### WORK TO BE COMPLETED:
Return the complete listing without omission.

INFORMATION SUPPLIED START

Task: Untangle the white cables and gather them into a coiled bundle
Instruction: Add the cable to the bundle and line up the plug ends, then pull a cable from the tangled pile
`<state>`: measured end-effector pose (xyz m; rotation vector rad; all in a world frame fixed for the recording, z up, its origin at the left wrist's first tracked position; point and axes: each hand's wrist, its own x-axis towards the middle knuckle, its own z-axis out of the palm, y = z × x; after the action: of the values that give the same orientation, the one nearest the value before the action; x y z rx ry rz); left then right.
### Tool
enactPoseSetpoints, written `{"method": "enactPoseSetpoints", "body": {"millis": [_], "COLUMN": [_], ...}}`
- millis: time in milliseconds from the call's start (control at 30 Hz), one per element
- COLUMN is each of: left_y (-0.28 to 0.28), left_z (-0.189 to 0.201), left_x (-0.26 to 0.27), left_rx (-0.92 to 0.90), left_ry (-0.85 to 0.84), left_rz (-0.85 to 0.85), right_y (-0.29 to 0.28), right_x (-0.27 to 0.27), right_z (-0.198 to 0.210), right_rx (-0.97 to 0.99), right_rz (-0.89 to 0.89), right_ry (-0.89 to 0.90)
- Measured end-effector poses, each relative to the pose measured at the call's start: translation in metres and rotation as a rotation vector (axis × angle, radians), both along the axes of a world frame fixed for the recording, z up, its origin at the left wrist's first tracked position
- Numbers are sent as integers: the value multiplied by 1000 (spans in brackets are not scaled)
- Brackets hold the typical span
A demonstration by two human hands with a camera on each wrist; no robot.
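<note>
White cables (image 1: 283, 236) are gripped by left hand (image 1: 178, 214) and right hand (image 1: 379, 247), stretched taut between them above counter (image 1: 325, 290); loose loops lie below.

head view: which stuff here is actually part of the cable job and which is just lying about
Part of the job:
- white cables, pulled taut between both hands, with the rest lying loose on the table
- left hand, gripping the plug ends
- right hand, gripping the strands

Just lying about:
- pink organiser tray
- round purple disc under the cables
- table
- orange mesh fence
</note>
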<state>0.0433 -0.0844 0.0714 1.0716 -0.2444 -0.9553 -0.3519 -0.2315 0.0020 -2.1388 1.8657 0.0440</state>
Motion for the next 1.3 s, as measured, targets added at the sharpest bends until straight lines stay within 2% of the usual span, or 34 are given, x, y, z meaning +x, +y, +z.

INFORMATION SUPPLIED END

### OUTPUT:
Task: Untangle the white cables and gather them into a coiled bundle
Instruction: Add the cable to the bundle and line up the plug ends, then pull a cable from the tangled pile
`<state>`: measured end-effector pose (xyz m; rotation vector rad; all in a world frame fixed for the recording, z up, its origin at the left wrist's first tracked position; point and axes: each hand's wrist, its own x-axis towards the middle knuckle, its own z-axis out of the palm, y = z × x; after the action: of the values that give the same orientation, the one nearest the value before the action; x y z rx ry rz); left then right.
### Tool
enactPoseSetpoints, written `{"method": "enactPoseSetpoints", "body": {"millis": [_], "COLUMN": [_], ...}}`
- millis: time in milliseconds from the call's start (control at 30 Hz), one per element
- COLUMN is each of: left_y (-0.28 to 0.28), left_z (-0.189 to 0.201), left_x (-0.26 to 0.27), left_rx (-0.92 to 0.90), left_ry (-0.85 to 0.84), left_rz (-0.85 to 0.85), right_y (-0.29 to 0.28), right_x (-0.27 to 0.27), right_z (-0.198 to 0.210), right_rx (-0.97 to 0.99), right_rz (-0.89 to 0.89), right_ry (-0.89 to 0.90)
- Measured end-effector poses, each relative to the pose measured at the call's start: translation in metres and rotation as a rotation vector (axis × angle, radians), both along the axes of a world frame fixed for the recording, z up, its origin at the left wrist's first tracked position
- Numbers are sent as integers: the value multiplied by 1000 (spans in brackets are not scaled)
- Brackets hold the typical span
A demonstration by two human hands with a camera on each wrist; no robot.
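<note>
White cables (image 1: 283, 236) are gripped by left hand (image 1: 178, 214) and right hand (image 1: 379, 247), stretched taut between them above counter (image 1: 325, 290); loose loops lie below.

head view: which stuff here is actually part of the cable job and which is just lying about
Part of the job:
- white cables, pulled taut between both hands, with the rest lying loose on the table
- left hand, gripping the plug ends
- right hand, gripping the strands

Just lying about:
- pink organiser tray
- round purple disc under the cables
- table
- orange mesh fence
</note>
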<state>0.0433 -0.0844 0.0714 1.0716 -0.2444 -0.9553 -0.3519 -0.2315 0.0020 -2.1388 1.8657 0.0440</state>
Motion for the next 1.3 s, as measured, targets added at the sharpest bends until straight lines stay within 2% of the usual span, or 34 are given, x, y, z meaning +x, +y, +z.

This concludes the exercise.